Whilst my own place of residence appears to be relatively wol-free, on many a balmy evening when the present Mrs Dude and I are taking the night air before retiring we hear (and occasionally see) any number of bats. Heaven knows where they live though; certainly not in the local belfry, as the Vicar recently explained to me that he had discovered a sure-fire cure for such Cheiropterous infestation.
It seems the subject had come up at a Deanery synod and our Vicar confessed that his church tower had seen several generations of bats using it as their primary abode - with all the mess and inconvenience which this entails. As they are protected by law, he couldn't just have them eradicated and, in any case, as God's creatures they have as much right to life as any other, so he needed a way to move them on. It was a fellow clergyman who let him in on the secret…

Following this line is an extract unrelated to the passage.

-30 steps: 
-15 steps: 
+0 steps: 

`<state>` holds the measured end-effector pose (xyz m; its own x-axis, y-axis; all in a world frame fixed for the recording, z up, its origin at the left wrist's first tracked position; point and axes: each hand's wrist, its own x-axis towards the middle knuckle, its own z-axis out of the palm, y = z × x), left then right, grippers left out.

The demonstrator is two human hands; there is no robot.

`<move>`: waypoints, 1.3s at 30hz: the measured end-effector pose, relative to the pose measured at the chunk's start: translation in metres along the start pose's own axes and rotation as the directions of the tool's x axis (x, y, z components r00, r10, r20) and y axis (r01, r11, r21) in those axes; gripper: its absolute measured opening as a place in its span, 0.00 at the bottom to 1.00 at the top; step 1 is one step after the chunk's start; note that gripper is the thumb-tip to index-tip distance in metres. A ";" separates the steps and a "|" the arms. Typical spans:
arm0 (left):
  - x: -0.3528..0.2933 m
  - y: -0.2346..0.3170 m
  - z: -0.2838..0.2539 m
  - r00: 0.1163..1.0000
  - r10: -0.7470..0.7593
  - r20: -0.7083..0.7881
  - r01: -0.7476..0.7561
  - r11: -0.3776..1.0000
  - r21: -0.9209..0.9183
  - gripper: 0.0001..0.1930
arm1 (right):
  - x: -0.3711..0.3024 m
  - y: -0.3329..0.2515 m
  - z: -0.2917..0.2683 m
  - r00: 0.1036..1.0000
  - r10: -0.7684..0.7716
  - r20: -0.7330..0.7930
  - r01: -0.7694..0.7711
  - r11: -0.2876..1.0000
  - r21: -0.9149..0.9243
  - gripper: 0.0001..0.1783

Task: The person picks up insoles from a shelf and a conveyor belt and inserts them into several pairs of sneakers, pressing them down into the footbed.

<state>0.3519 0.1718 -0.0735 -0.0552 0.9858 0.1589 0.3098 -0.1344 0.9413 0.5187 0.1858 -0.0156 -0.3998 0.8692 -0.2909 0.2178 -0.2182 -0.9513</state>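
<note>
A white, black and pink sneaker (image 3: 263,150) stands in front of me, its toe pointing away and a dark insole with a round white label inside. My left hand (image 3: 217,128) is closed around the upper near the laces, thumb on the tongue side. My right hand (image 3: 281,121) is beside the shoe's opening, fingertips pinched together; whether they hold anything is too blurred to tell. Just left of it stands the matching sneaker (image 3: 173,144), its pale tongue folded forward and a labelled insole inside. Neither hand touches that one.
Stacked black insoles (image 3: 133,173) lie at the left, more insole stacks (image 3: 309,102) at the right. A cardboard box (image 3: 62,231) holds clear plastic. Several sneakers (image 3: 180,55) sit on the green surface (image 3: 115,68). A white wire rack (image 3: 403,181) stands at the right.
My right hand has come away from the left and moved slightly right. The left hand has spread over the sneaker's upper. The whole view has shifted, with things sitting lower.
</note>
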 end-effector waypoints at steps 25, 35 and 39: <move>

He explained that he had first observed the effect on human parishioners and determined to see if the technique would be similarly effective on his bat population. So, late next spring when the new baby bats were but a few weeks old, he went up into the belfry and baptised every last one of them.
And neither they, nor their parents were ever seen inside a church again!!
Dude
Lady Bracknell cannot be sure, but she suspects there must be a rule somewhere to the effect that comments must not exceed the length of the entry which has inspired them.
Has the Dude never considered writing a blog of his own?
Yes Ma'am.
Considered and dismissed. This way I get all the fun and none of the responsibility. I mean, people actually read these things you know and are influenced by them!
Anyway, I have depressingly little stamina for such a task, what with the driving an' all.
Respectfully,
Dude
Lady Bracknell feels that the blogosphere is being deprived of a potentially shining star.
However, as she simply cannot do without the Rolls Canardly, she will say no more about it. For the present, at least.
You should have asked the wol if he could spell Tuesday!